◆ Work instructions:
Copy exactly the stretch of data below from the line with "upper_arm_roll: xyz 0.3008" through the line with "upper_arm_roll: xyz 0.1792", including both of those lines.

[Data records]
+ + + + +

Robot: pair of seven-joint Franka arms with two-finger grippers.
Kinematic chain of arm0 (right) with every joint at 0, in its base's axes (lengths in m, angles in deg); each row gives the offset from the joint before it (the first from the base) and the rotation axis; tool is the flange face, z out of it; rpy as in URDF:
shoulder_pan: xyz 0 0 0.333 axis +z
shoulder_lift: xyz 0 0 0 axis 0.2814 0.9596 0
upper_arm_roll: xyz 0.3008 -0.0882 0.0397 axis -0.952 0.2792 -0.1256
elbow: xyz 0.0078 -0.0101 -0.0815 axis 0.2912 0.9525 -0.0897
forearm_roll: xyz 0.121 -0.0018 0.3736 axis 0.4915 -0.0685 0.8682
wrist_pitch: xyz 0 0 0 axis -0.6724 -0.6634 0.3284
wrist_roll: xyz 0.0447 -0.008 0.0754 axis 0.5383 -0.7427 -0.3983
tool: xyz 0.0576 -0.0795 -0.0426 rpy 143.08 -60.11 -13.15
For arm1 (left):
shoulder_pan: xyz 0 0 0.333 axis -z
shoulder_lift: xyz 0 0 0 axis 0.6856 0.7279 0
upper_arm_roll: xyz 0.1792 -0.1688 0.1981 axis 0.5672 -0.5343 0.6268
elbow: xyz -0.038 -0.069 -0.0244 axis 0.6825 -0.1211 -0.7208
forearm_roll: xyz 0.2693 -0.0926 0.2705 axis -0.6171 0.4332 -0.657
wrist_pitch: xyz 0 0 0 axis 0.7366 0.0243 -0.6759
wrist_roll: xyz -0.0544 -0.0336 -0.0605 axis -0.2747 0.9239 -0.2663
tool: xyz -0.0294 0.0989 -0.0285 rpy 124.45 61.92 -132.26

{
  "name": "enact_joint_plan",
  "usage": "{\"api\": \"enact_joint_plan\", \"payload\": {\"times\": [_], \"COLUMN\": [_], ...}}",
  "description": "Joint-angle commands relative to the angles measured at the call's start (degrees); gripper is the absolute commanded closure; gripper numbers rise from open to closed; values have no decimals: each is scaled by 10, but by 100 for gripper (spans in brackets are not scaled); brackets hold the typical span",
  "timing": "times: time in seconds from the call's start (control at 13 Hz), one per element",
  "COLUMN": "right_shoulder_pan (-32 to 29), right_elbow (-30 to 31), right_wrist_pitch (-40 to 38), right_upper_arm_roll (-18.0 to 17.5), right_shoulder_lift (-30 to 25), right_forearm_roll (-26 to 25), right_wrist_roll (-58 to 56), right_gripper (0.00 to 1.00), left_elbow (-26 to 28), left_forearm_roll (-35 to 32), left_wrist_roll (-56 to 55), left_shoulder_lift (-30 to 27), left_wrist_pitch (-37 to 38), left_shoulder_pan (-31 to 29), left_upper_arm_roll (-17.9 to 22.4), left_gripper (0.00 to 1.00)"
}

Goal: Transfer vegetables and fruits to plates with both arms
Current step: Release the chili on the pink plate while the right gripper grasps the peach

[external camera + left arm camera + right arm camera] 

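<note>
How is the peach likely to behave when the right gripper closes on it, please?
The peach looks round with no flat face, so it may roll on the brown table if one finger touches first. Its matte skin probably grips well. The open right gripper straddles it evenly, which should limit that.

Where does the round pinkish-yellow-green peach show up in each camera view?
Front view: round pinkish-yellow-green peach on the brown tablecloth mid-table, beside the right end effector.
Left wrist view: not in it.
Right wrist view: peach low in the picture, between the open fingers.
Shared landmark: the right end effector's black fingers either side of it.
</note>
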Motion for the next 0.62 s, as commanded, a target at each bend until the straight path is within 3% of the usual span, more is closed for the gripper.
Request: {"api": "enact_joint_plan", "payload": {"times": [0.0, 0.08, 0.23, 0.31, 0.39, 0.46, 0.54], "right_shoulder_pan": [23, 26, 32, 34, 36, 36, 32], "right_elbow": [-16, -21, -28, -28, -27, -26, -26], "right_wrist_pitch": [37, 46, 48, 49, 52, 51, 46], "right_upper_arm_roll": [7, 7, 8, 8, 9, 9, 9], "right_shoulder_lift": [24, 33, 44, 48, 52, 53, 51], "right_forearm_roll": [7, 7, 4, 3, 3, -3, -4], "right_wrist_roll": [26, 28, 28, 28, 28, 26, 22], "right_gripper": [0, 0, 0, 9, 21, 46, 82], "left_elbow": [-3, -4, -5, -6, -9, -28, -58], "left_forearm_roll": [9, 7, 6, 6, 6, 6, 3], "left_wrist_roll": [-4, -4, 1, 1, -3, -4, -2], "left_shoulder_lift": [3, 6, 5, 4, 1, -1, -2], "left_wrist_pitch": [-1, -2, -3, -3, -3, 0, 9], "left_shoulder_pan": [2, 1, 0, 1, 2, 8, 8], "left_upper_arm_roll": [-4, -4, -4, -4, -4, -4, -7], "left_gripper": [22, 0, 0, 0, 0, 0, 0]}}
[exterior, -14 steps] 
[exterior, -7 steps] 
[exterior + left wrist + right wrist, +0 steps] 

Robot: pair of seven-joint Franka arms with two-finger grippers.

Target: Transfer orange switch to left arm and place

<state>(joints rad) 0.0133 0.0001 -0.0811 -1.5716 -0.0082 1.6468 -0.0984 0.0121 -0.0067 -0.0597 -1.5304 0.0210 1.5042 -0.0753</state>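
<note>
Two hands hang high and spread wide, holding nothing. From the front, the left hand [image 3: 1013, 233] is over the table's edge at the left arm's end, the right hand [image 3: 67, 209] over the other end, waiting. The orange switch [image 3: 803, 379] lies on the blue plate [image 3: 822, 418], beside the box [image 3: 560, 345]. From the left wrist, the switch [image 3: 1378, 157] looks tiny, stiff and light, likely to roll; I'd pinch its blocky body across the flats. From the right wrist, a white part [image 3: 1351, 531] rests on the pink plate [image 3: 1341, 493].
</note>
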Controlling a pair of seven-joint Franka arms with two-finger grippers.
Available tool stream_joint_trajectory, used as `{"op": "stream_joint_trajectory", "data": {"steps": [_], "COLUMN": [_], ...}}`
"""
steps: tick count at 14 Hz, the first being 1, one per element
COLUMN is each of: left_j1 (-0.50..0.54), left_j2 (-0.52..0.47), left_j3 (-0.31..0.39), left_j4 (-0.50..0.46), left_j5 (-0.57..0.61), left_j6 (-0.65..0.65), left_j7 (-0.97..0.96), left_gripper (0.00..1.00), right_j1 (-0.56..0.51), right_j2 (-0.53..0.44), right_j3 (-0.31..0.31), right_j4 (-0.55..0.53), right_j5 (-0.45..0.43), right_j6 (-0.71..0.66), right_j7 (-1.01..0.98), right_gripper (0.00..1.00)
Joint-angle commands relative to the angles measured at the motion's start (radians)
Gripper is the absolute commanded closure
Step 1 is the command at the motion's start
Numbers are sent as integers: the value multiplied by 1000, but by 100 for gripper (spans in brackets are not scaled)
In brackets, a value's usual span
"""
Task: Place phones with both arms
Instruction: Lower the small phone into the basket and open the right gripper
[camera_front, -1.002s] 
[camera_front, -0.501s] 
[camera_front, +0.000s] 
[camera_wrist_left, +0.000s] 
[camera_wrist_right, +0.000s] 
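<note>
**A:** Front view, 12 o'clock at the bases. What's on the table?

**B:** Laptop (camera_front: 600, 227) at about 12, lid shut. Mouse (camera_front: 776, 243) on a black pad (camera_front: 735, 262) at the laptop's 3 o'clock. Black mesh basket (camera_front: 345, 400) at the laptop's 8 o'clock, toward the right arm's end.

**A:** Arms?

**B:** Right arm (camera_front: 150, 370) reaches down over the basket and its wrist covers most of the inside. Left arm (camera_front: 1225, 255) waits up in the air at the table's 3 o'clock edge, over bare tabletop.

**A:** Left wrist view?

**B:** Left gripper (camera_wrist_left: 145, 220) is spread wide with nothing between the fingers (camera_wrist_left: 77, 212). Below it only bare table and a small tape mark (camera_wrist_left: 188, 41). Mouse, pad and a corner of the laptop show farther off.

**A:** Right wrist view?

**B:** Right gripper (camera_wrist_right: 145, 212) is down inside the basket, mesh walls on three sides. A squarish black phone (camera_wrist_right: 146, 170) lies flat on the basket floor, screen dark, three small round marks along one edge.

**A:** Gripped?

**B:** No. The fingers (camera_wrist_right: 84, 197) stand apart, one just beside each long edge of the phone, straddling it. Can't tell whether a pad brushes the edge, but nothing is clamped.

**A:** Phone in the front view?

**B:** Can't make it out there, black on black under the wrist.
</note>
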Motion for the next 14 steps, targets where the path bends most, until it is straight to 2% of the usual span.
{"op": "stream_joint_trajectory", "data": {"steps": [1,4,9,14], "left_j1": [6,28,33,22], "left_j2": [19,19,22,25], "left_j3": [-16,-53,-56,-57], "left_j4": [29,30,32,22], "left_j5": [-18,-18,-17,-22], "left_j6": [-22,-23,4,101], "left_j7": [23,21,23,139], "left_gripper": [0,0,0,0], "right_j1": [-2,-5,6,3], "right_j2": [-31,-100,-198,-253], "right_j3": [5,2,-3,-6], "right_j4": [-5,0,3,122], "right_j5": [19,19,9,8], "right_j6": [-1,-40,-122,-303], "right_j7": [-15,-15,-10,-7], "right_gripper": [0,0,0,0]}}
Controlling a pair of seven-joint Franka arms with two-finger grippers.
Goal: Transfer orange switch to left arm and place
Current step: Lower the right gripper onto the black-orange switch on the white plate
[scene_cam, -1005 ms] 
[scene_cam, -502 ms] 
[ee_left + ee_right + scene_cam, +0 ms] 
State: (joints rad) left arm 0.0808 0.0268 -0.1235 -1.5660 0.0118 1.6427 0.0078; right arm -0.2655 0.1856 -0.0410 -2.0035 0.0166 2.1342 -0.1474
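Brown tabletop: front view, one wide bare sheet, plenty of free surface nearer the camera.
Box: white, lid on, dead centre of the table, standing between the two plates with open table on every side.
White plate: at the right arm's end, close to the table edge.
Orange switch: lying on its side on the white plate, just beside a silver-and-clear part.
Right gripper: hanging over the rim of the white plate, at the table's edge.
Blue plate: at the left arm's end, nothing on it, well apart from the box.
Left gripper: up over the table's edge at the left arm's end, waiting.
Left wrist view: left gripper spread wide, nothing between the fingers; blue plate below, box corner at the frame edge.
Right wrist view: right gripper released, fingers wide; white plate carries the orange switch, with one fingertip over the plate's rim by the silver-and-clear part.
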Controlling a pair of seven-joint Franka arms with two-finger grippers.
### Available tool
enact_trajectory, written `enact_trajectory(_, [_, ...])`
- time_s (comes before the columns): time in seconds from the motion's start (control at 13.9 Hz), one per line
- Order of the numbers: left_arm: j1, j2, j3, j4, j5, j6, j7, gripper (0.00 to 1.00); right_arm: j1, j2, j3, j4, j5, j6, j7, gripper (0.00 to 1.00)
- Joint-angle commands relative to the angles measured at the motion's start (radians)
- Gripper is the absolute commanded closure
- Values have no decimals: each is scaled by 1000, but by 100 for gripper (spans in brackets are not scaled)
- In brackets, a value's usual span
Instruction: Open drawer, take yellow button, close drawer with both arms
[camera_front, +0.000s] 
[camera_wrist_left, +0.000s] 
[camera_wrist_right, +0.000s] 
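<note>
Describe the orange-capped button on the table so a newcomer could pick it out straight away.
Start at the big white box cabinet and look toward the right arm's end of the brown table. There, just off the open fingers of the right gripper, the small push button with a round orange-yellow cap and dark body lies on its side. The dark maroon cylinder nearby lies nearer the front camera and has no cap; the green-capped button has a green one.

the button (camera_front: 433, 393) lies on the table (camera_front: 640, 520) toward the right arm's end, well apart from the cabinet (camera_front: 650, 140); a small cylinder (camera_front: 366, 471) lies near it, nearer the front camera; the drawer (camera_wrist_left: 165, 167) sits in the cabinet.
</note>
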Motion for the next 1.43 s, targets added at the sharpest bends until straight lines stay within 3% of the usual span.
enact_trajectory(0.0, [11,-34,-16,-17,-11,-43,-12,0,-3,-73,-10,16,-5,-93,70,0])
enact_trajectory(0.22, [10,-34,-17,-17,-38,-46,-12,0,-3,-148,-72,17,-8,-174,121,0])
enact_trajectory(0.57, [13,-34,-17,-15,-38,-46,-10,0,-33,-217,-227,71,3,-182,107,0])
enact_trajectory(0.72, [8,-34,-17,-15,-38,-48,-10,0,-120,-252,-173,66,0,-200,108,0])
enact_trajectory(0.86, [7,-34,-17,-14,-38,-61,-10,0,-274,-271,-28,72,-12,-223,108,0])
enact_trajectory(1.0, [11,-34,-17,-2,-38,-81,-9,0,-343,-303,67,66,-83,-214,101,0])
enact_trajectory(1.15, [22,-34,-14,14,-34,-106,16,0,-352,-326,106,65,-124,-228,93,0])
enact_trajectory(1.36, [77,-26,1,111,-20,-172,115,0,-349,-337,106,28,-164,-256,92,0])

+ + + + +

◆ Expected answer:
upper_arm_roll: xyz 0.3008 -0.0882 0.0397 axis -0.952 0.2792 -0.1256
elbow: xyz 0.0078 -0.0101 -0.0815 axis 0.2912 0.9525 -0.0897
forearm_roll: xyz 0.121 -0.0018 0.3736 axis 0.4915 -0.0685 0.8682
wrist_pitch: xyz 0 0 0 axis -0.6724 -0.6634 0.3284
wrist_roll: xyz 0.0447 -0.008 0.0754 axis 0.5383 -0.7427 -0.3983
tool: xyz 0.0576 -0.0795 -0.0426 rpy 143.08 -60.11 -13.15
For arm1 (left):
shoulder_pan: xyz 0 0 0.333 axis -z
shoulder_lift: xyz 0 0 0 axis 0.6856 0.7279 0
upper_arm_roll: xyz 0.1792 -0.1688 0.1981 axis 0.5672 -0.5343 0.6268

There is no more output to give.